Problem: Leave the pictures aside and copy all the data exactly.

╭─ Data block

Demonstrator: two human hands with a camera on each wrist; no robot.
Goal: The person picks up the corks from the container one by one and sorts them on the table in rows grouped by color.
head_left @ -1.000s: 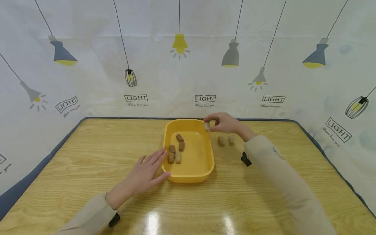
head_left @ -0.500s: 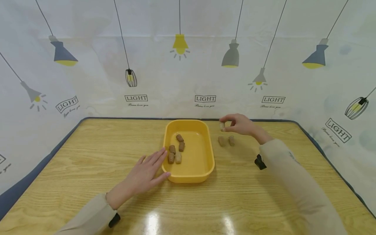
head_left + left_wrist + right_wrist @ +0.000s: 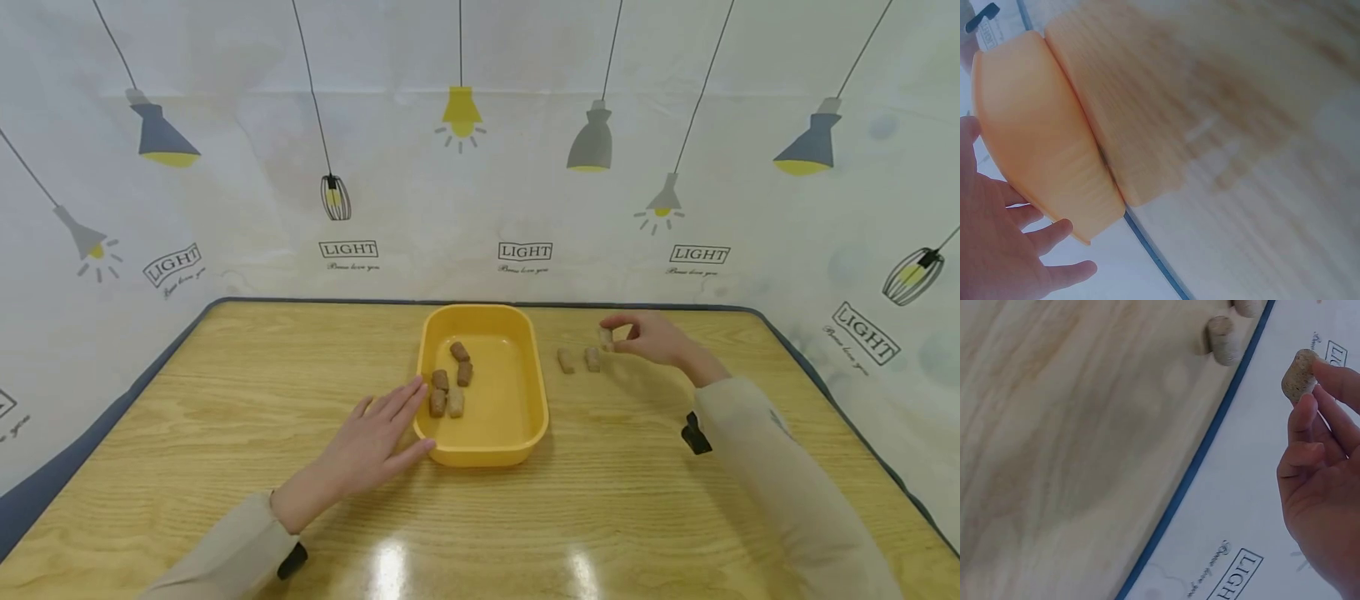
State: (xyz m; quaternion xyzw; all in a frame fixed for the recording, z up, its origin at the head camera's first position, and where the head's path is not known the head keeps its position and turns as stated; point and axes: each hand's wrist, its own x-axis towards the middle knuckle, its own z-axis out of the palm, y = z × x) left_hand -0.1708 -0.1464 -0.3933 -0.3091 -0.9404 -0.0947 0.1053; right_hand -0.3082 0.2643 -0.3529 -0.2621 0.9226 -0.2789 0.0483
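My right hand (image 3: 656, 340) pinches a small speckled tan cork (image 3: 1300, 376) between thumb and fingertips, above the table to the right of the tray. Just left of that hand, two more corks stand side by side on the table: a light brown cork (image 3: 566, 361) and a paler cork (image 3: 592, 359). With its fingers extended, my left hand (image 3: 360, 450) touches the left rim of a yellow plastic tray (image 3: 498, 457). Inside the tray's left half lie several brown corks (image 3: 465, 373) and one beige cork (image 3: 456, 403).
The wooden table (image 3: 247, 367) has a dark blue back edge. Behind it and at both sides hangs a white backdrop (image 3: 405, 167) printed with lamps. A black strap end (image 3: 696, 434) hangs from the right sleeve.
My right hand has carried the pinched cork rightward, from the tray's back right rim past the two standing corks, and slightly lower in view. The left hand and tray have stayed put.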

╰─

Written solution:
Demonstrator: two human hands with a camera on each wrist; no robot.
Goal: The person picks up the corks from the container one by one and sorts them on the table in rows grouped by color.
head_left @ -1.000s: 
head_left @ -0.500s: 
head_left + left_wrist + right_wrist @ +0.000s: 
State: (xyz m; quaternion xyzw; all in a frame fixed for the recording, z up, its origin at the head camera's first position, and where the head's path is not known the head keeps its position and turns as stated; point and axes: each hand's wrist, its own x-axis towards the middle knuckle, its own z-axis out of the palm, y = z × x) left_hand -0.1708 -0.1464 -0.3933 -0.3091 -0.9404 -0.0947 0.1053; right_hand -0.3082 0.2643 -0.3529 -0.2621 0.9226 -0.2789 0.0483
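My right hand (image 3: 656, 340) pinches a small speckled tan cork (image 3: 1300, 376) between thumb and fingertips, above the table to the right of the tray. Just left of that hand, two more corks stand side by side on the table: a light brown cork (image 3: 566, 361) and a paler cork (image 3: 592, 359). With its fingers extended, my left hand (image 3: 360, 450) touches the left rim of a yellow plastic tray (image 3: 498, 457). Inside the tray's left half lie several brown corks (image 3: 465, 373) and one beige cork (image 3: 456, 403).
The wooden table (image 3: 247, 367) has a dark blue back edge. Behind it and at both sides hangs a white backdrop (image 3: 405, 167) printed with lamps. A black strap end (image 3: 696, 434) hangs from the right sleeve.
My right hand has carried the pinched cork rightward, from the tray's back right rim past the two standing corks, and slightly lower in view. The left hand and tray have stayed put.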

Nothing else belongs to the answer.